The problem »
Set down exactly the lines of the records from the top to the line containing "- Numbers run"; include both.

Source records »

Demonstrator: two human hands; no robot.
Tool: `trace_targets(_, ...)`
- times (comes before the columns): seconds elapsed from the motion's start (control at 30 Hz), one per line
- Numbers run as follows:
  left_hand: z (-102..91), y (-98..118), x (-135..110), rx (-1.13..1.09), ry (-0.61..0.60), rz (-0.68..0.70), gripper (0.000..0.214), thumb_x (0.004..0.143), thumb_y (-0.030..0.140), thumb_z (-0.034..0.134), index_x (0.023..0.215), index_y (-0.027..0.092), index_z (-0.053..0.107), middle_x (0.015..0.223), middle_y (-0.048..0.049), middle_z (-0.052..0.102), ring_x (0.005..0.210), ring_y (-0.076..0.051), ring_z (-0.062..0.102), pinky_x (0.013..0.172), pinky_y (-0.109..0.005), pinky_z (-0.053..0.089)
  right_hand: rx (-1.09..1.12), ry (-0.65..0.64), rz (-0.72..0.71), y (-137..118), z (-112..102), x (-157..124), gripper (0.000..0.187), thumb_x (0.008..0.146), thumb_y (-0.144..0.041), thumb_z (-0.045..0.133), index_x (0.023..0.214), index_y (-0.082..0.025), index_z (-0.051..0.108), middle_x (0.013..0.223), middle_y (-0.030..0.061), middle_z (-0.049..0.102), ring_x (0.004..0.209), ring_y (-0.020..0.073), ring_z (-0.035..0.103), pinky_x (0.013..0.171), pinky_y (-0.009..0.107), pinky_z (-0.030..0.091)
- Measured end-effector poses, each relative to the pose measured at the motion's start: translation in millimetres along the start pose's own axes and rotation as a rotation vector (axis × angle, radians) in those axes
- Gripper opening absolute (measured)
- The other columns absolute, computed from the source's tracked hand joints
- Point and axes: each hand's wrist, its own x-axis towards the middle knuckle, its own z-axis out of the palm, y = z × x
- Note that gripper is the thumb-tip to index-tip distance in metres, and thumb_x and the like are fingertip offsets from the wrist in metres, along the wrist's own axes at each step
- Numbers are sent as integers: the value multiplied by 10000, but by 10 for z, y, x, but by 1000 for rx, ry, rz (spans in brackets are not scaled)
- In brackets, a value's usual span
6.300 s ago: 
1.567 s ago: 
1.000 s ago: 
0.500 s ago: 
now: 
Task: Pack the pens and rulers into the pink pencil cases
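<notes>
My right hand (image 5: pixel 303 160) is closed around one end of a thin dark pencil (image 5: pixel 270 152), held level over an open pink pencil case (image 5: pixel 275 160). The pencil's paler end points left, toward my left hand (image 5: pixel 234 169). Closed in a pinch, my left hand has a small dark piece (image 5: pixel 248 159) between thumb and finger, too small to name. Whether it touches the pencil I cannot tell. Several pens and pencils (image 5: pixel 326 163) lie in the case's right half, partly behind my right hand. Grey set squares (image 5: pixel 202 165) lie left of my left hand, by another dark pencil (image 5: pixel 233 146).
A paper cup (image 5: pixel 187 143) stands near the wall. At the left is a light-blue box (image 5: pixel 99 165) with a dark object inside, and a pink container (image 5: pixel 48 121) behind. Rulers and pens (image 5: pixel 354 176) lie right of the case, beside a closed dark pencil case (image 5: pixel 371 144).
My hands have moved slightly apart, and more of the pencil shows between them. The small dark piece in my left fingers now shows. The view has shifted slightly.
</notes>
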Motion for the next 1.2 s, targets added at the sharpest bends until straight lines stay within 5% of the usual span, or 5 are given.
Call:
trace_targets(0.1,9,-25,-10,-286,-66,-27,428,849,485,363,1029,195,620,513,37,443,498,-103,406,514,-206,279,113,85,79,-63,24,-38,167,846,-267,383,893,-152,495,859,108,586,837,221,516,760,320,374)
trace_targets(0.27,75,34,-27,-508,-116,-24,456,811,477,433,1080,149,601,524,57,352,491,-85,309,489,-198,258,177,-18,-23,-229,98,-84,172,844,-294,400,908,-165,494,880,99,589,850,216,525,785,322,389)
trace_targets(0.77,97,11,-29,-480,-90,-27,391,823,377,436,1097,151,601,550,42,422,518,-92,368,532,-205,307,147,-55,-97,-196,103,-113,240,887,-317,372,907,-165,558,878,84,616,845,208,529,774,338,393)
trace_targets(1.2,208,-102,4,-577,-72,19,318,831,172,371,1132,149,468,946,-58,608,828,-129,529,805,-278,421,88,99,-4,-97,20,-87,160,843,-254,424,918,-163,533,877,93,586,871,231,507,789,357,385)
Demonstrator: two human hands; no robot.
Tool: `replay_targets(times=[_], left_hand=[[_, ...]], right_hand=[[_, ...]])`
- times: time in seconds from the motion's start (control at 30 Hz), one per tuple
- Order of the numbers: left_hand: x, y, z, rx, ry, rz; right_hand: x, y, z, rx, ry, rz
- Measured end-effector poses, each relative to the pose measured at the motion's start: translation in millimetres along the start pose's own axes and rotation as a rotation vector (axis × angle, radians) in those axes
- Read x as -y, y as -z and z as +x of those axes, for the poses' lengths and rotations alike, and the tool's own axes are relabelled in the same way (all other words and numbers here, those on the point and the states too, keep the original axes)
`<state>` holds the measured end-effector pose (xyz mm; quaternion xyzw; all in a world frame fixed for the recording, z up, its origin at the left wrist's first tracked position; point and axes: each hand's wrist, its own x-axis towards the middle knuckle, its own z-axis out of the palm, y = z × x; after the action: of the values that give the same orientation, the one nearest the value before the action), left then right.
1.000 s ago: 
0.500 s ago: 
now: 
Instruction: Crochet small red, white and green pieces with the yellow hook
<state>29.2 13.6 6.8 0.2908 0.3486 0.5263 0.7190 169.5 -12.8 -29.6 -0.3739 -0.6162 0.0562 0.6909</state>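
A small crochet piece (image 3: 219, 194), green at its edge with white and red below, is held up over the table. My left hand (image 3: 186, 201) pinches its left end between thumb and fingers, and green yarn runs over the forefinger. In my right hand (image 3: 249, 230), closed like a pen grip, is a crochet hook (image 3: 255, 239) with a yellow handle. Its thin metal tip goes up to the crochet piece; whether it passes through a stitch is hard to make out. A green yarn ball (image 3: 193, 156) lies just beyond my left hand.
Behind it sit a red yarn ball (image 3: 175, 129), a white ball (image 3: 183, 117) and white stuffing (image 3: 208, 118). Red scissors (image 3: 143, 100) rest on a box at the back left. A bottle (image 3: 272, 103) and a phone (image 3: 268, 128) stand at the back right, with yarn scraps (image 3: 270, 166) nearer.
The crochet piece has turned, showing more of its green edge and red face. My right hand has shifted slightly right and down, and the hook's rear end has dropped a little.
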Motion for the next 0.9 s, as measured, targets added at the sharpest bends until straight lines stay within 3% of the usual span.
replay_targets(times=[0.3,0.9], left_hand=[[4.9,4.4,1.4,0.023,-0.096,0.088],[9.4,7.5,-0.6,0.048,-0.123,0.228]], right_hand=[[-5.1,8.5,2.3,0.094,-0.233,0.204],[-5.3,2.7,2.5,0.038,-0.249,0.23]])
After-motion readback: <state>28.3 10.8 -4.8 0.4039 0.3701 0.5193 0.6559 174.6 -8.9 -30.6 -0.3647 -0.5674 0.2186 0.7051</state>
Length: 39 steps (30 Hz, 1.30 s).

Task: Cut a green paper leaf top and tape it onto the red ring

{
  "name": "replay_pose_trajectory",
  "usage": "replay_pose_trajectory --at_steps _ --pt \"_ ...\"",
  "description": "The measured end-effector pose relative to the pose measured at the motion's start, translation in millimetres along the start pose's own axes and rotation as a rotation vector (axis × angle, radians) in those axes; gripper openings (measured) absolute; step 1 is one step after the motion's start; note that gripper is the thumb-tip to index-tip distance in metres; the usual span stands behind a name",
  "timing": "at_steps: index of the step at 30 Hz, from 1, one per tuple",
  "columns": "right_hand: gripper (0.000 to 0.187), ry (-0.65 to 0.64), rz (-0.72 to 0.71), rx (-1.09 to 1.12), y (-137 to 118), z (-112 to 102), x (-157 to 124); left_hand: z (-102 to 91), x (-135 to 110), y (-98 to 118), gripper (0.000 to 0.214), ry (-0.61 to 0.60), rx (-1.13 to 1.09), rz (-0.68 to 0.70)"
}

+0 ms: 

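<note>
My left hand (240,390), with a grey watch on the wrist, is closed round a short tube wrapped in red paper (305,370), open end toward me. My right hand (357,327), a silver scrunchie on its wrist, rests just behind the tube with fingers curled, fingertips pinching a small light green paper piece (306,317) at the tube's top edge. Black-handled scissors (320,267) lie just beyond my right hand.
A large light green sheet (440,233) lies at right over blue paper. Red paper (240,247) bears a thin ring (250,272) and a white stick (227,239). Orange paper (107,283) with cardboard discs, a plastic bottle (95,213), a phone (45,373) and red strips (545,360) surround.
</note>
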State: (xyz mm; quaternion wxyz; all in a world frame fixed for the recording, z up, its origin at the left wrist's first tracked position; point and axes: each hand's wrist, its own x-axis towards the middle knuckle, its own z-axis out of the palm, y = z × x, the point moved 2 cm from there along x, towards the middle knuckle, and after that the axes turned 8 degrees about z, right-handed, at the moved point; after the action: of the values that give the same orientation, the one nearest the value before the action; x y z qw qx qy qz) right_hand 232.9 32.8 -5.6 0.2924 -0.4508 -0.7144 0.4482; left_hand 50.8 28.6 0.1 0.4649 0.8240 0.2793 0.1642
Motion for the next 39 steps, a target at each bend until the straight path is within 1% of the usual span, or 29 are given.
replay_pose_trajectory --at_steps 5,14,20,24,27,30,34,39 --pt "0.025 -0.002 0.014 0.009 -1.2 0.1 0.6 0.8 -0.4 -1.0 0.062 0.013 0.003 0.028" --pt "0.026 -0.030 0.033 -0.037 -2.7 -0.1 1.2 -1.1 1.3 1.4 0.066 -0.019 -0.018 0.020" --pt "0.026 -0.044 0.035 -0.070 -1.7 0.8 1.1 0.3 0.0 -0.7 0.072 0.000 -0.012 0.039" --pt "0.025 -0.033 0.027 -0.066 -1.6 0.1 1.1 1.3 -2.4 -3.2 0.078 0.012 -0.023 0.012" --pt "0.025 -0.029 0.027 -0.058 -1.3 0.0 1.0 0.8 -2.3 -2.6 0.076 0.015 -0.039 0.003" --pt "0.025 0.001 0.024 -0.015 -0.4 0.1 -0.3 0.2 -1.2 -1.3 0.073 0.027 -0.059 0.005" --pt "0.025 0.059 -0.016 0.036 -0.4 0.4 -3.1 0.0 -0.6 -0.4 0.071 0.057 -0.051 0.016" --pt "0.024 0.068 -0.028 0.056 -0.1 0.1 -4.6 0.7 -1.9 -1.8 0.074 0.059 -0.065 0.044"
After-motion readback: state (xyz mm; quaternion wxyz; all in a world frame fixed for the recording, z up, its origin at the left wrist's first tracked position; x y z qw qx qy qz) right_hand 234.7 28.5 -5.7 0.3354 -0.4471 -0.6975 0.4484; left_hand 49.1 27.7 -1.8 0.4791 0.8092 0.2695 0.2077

Reply to the task »
Demonstrator: two human hands; no robot.
Tool: `trace_targets(_, ...)`
- times (comes before the columns): seconds elapsed from the motion's start (control at 30 Hz), one per line
- Numbers run as follows:

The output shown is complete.